EXERCISE DATA section start

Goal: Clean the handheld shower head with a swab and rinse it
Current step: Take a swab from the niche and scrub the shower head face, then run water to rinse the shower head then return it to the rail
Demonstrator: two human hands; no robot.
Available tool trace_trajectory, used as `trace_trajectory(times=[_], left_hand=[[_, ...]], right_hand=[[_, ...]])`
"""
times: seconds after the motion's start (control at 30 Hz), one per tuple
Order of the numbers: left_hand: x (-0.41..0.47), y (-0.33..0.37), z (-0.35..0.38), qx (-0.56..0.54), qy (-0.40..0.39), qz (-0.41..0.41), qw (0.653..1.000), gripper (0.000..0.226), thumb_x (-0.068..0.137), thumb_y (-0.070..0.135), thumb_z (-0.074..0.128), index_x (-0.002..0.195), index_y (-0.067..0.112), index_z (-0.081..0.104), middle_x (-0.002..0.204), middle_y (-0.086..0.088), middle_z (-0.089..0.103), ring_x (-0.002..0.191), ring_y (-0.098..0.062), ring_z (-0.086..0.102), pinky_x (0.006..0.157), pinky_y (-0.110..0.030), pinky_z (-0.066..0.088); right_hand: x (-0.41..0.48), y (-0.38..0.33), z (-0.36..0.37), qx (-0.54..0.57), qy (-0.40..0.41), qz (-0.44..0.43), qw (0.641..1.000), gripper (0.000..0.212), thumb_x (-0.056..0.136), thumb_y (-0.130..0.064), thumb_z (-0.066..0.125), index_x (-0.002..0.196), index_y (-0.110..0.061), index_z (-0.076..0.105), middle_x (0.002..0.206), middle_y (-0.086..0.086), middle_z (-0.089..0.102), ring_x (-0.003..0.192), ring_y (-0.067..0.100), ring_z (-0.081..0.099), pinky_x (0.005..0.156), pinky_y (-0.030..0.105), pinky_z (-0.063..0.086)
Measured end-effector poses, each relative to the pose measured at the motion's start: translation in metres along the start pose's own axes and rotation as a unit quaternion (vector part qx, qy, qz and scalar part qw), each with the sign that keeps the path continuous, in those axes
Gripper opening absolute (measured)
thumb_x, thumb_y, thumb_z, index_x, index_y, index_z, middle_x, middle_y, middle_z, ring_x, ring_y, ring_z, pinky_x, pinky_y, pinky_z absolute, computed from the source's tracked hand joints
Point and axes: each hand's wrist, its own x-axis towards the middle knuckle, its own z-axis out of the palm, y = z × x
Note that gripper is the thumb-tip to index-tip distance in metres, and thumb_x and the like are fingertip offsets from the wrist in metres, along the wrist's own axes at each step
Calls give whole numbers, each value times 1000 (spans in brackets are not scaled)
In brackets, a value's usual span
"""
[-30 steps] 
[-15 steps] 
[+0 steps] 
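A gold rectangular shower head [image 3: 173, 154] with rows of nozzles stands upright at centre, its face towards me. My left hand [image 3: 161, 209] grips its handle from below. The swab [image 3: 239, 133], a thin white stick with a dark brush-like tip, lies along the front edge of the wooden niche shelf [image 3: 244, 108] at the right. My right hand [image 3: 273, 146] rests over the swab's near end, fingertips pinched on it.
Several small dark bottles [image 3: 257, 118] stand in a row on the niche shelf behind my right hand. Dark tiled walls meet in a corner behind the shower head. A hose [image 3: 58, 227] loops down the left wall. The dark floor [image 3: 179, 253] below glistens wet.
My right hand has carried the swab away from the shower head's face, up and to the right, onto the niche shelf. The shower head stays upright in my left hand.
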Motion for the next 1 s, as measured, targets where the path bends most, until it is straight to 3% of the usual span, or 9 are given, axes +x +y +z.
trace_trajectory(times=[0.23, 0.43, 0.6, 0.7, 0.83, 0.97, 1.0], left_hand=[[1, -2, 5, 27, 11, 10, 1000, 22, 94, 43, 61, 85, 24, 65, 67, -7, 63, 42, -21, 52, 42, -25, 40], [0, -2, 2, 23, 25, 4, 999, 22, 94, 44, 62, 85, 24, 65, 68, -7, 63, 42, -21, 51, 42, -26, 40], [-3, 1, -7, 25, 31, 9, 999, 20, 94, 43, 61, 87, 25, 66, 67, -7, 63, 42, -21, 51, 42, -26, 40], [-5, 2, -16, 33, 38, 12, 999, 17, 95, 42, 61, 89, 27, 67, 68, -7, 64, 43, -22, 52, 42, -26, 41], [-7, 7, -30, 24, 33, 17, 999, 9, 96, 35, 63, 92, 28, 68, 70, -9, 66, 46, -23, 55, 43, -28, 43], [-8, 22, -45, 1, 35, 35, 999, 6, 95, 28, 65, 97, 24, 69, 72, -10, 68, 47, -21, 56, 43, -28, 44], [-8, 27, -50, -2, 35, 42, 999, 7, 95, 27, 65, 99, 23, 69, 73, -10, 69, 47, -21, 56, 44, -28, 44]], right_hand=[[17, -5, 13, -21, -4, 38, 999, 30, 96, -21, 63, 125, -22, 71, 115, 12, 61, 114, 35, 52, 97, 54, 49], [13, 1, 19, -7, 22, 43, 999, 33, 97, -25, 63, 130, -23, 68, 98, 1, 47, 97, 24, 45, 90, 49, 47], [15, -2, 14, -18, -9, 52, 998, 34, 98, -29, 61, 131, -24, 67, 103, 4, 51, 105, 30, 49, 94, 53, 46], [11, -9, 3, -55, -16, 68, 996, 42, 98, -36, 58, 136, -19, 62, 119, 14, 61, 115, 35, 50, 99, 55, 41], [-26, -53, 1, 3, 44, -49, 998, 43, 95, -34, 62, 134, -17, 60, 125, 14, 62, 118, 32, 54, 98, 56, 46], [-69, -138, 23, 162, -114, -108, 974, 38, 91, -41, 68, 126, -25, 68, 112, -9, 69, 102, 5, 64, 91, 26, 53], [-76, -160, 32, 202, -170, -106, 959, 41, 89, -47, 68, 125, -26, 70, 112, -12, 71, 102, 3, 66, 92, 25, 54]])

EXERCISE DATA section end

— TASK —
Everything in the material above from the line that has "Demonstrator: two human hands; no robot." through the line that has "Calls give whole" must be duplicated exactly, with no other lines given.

— ANSWER BOX —
Demonstrator: two human hands; no robot.
Available tool trace_trajectory, used as `trace_trajectory(times=[_], left_hand=[[_, ...]], right_hand=[[_, ...]])`
"""
times: seconds after the motion's start (control at 30 Hz), one per tuple
Order of the numbers: left_hand: x (-0.41..0.47), y (-0.33..0.37), z (-0.35..0.38), qx (-0.56..0.54), qy (-0.40..0.39), qz (-0.41..0.41), qw (0.653..1.000), gripper (0.000..0.226), thumb_x (-0.068..0.137), thumb_y (-0.070..0.135), thumb_z (-0.074..0.128), index_x (-0.002..0.195), index_y (-0.067..0.112), index_z (-0.081..0.104), middle_x (-0.002..0.204), middle_y (-0.086..0.088), middle_z (-0.089..0.103), ring_x (-0.002..0.191), ring_y (-0.098..0.062), ring_z (-0.086..0.102), pinky_x (0.006..0.157), pinky_y (-0.110..0.030), pinky_z (-0.066..0.088); right_hand: x (-0.41..0.48), y (-0.38..0.33), z (-0.36..0.37), qx (-0.54..0.57), qy (-0.40..0.41), qz (-0.44..0.43), qw (0.641..1.000), gripper (0.000..0.212), thumb_x (-0.056..0.136), thumb_y (-0.130..0.064), thumb_z (-0.066..0.125), index_x (-0.002..0.196), index_y (-0.110..0.061), index_z (-0.076..0.105), middle_x (0.002..0.206), middle_y (-0.086..0.086), middle_z (-0.089..0.102), ring_x (-0.003..0.192), ring_y (-0.067..0.100), ring_z (-0.081..0.099), pinky_x (0.005..0.156), pinky_y (-0.030..0.105), pinky_z (-0.063..0.086)
Measured end-effector poses, each relative to the pose measured at the motion's start: translation in metres along the start pose's own axes and rotation as a unit quaternion (vector part qx, qy, qz and scalar part qw), each with the sign that keeps the path continuous, in those axes
Gripper opening absolute (measured)
thumb_x, thumb_y, thumb_z, index_x, index_y, index_z, middle_x, middle_y, middle_z, ring_x, ring_y, ring_z, pinky_x, pinky_y, pinky_z absolute, computed from the source's tracked hand joints
Point and axes: each hand's wrist, its own x-axis towards the middle knuckle, its own z-axis out of the palm, y = z × x
Note that gripper is the thumb-tip to index-tip distance in metres, and thumb_x and the like are fingertip offsets from the wrist in metres, along the wrist's own axes at each step
Calls give whole numbers, each value times 1000 (spans in brackets are not scaled)

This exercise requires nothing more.